Hannah, Timilehin and many other young people who have said no to any sex have been met with a barrage of questions about their decision. “They want to challenge it. But they don't want to challenge it from the point of view of ‘What is your conviction?’” Timilehin said. “They want to challenge it from a ‘This is not right’ standpoint. People say stuff like ‘Are you impotent?’ Everyone is sexually active and so your attitude hits them with a strangeness. It is an otherness that confronts people and people are confounded by it.

In a society that continues to contend with heavy pressures on young people to settle down, get married, and have children, how do they get by with no end in sight? “I don't get the pressure. I actually have never felt the pressure. Sometimes I feel like men are pretending when they talk about pressure,” he said.

Does he ever get horny, bored, or feel a need for companionship?

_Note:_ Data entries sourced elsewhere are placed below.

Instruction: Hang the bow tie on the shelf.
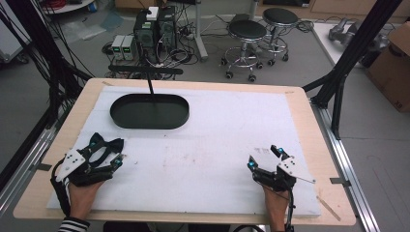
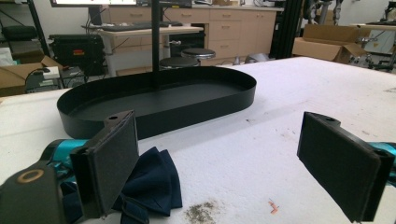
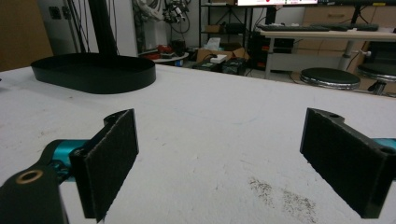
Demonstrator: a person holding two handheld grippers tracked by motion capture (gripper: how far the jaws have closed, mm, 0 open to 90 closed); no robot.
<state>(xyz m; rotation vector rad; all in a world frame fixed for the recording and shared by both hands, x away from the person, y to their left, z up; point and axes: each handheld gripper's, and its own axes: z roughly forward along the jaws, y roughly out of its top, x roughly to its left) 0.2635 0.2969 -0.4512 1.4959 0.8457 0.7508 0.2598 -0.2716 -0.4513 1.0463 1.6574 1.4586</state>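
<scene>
White table cover point(image 1: 212, 145) spreads wide, black oval tray point(image 1: 149, 111) at far left. Left gripper point(image 1: 107, 151) sits jaws wide apart, the navy bow tie point(image 2: 152, 184) lying on the cover beside its left jaw. Right gripper point(image 1: 264, 157) rests near-right, jaws gaping, nothing between them.

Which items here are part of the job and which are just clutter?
In play: dark blue bow tie beside the open left gripper; black oval tray beyond it; open right gripper.

Lying about: stools, computer towers, cardboard box.
</scene>
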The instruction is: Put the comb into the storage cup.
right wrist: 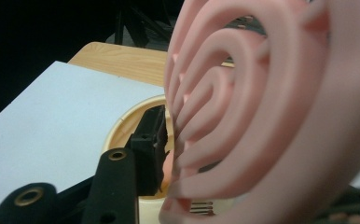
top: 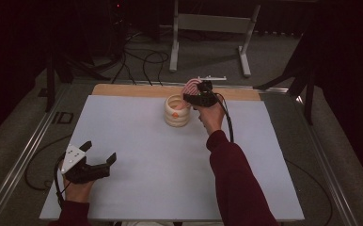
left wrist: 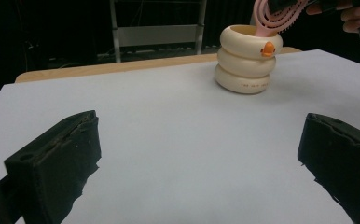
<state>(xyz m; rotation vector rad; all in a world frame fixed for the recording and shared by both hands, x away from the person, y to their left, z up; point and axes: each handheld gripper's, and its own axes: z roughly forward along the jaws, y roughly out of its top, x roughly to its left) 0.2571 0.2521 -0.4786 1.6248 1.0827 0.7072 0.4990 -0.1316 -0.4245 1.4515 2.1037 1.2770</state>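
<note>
Your right tongs [top: 194, 95] clamp the pink brush [left wrist: 273, 18] handle-down over the holder [top: 177, 111] (for stowing), while your left tongs [top: 99, 153] idle open.

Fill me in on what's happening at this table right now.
A person works with a gripper in each hand. The right gripper holds a pink brush with its lower end inside a cream ringed cup that stands at the far side of the white mat. The cup bears a small orange duck bill on its side. The left gripper rests near the mat's near left corner with its jaws wide apart, holding nothing.
</note>
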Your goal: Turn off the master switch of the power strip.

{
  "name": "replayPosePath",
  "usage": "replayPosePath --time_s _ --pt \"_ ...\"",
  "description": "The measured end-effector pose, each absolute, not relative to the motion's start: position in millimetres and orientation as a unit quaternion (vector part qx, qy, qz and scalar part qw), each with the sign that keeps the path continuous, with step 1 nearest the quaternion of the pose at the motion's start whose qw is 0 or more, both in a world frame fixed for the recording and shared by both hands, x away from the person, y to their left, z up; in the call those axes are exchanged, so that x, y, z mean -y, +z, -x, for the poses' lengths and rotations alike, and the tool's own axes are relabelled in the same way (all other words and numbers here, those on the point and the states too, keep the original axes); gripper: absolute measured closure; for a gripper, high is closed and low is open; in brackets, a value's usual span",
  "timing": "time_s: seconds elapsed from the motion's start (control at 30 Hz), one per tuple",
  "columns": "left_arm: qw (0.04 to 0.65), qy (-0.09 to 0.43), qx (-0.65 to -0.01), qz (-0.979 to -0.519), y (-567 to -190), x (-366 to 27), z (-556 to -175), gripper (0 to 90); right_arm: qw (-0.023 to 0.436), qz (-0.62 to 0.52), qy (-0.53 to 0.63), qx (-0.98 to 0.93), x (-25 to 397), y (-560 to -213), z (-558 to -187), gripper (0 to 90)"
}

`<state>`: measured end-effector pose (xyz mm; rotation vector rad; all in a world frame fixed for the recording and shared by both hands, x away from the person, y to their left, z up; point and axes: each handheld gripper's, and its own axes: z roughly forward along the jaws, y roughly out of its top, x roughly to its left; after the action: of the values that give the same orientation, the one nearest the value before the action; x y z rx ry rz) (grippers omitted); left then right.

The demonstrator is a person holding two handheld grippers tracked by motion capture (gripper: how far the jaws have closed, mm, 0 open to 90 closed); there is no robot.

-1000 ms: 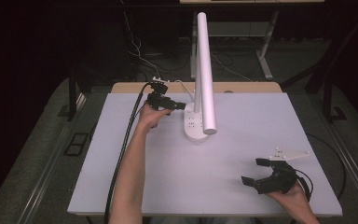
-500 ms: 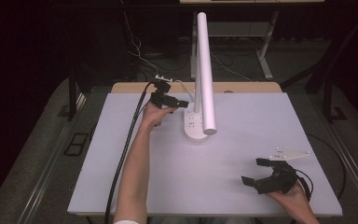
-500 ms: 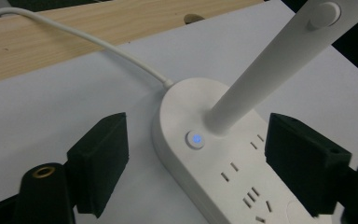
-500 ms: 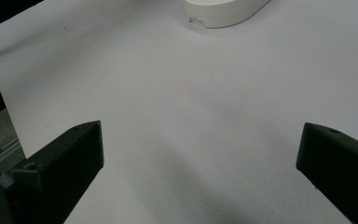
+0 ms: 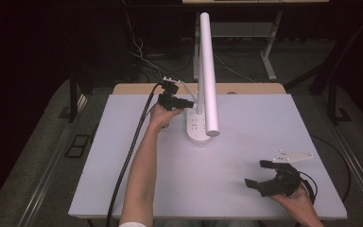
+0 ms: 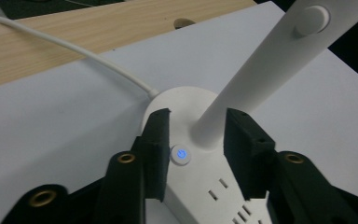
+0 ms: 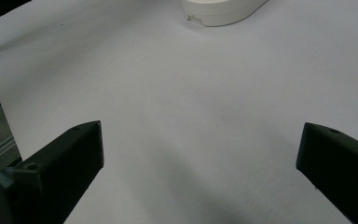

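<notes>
A white desk lamp stands at the table's back middle, with an oval base (image 5: pixel 197 132) and a long white head (image 5: pixel 209 71). My left gripper (image 5: pixel 187 102) is open at the base. Its jaws stand on either side of a round power button (image 6: pixel 181 154) that glows blue and the foot of the lamp's stem (image 6: pixel 261 70). Socket slots show on the base (image 6: pixel 186 100) between the jaws. My right gripper (image 5: pixel 261 173) is held open just above the table's front right, with nothing between its jaws (image 7: pixel 200 149). The lamp's base (image 7: pixel 223 9) lies far ahead of it.
The white tabletop (image 5: pixel 123 165) has a wooden strip (image 5: pixel 246 88) along its back edge. A white cable (image 6: pixel 74 51) runs from the lamp's base over that strip. A black cable (image 5: pixel 132 156) trails from the left gripper along the forearm.
My left gripper has edged slightly farther back and in toward the lamp's stem. The right gripper has stayed where it was.
</notes>
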<state>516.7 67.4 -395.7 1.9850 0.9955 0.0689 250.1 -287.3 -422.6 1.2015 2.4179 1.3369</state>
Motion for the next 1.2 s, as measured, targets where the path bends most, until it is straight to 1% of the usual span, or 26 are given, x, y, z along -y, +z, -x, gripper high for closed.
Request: replayPosePath --time_s 0.03,0.07,0.1,0.13,0.17,0.2,0.23,0.33,0.37,0.57,0.83,0.87,1.07,1.1,1.2 --pt "0.442 0.026 -0.400 -0.802 -395.8 -67.2 -516.6 66.2 0.066 -0.396 0.443 -0.802 287.2 -422.8 -250.5 0.0" --pt "0.444 0.022 -0.402 -0.800 -396.5 -66.5 -516.4 66.2 0.066 -0.396 0.443 -0.802 287.2 -422.8 -250.5 0.0" --pt "0.443 0.020 -0.399 -0.803 -397.2 -67.0 -516.8 72.8 0.066 -0.395 0.443 -0.802 287.1 -422.7 -250.4 0.0" --pt "0.442 0.015 -0.402 -0.802 -398.2 -67.0 -516.8 72.8 0.066 -0.395 0.443 -0.802 287.1 -422.7 -250.4 0.0" --pt "0.438 0.012 -0.399 -0.805 -399.1 -68.4 -517.7 79.6 0.064 -0.397 0.443 -0.802 287.3 -422.5 -250.1 0.0" --pt "0.439 0.007 -0.403 -0.803 -400.6 -68.5 -517.8 79.6 0.064 -0.397 0.443 -0.802 287.3 -422.5 -250.1 0.0" --pt "0.445 0.003 -0.410 -0.796 -402.1 -67.5 -517.6 82.1 0.064 -0.397 0.444 -0.801 287.5 -422.4 -250.1 0.0" --pt "0.438 0.007 -0.408 -0.801 -404.0 -67.7 -518.1 88.1 0.064 -0.397 0.444 -0.801 287.9 -422.4 -250.3 0.0" --pt "0.442 0.008 -0.415 -0.795 -404.8 -66.0 -517.8 89.7 0.064 -0.397 0.444 -0.801 287.8 -422.4 -250.3 0.0" --pt "0.432 0.019 -0.413 -0.801 -408.5 -61.9 -518.1 89.9 0.065 -0.394 0.444 -0.802 287.4 -423.0 -250.8 0.0" --pt "0.426 0.019 -0.411 -0.805 -415.3 -58.2 -519.8 90.0 0.064 -0.395 0.442 -0.803 287.0 -423.0 -250.4 0.0" --pt "0.431 0.016 -0.419 -0.799 -416.3 -56.8 -519.2 90.0 0.064 -0.394 0.442 -0.803 286.9 -423.0 -250.4 0.0" --pt "0.431 0.017 -0.419 -0.799 -420.0 -55.6 -520.3 90.0 0.064 -0.393 0.441 -0.804 286.6 -423.4 -250.6 0.0" --pt "0.436 0.015 -0.431 -0.790 -421.0 -53.2 -519.2 90.0 0.064 -0.393 0.441 -0.804 286.6 -423.4 -250.6 0.0" --pt "0.427 0.013 -0.438 -0.791 -423.5 -52.4 -519.3 89.7 0.065 -0.393 0.441 -0.805 286.4 -423.4 -250.5 0.0"
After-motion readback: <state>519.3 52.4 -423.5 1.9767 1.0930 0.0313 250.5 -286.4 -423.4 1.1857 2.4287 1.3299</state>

Ladies always think men need sex as a very important aspect of their lives. A man cannot live his life to the end without sex or you have to be impotent to be disinterested in relationships,” he said. “But I understand that this is not what I want and I'm not going to be fulfilled by getting involved. If you're talking about companionship, I will have my friends and kids. If you're talking about being lonely, I kind of deal well with being on my own.”

For Hannah, she wants to be left alone and not have to respond to so many questions about what the problem is.

There is no problem. It’s just my choice,” she said.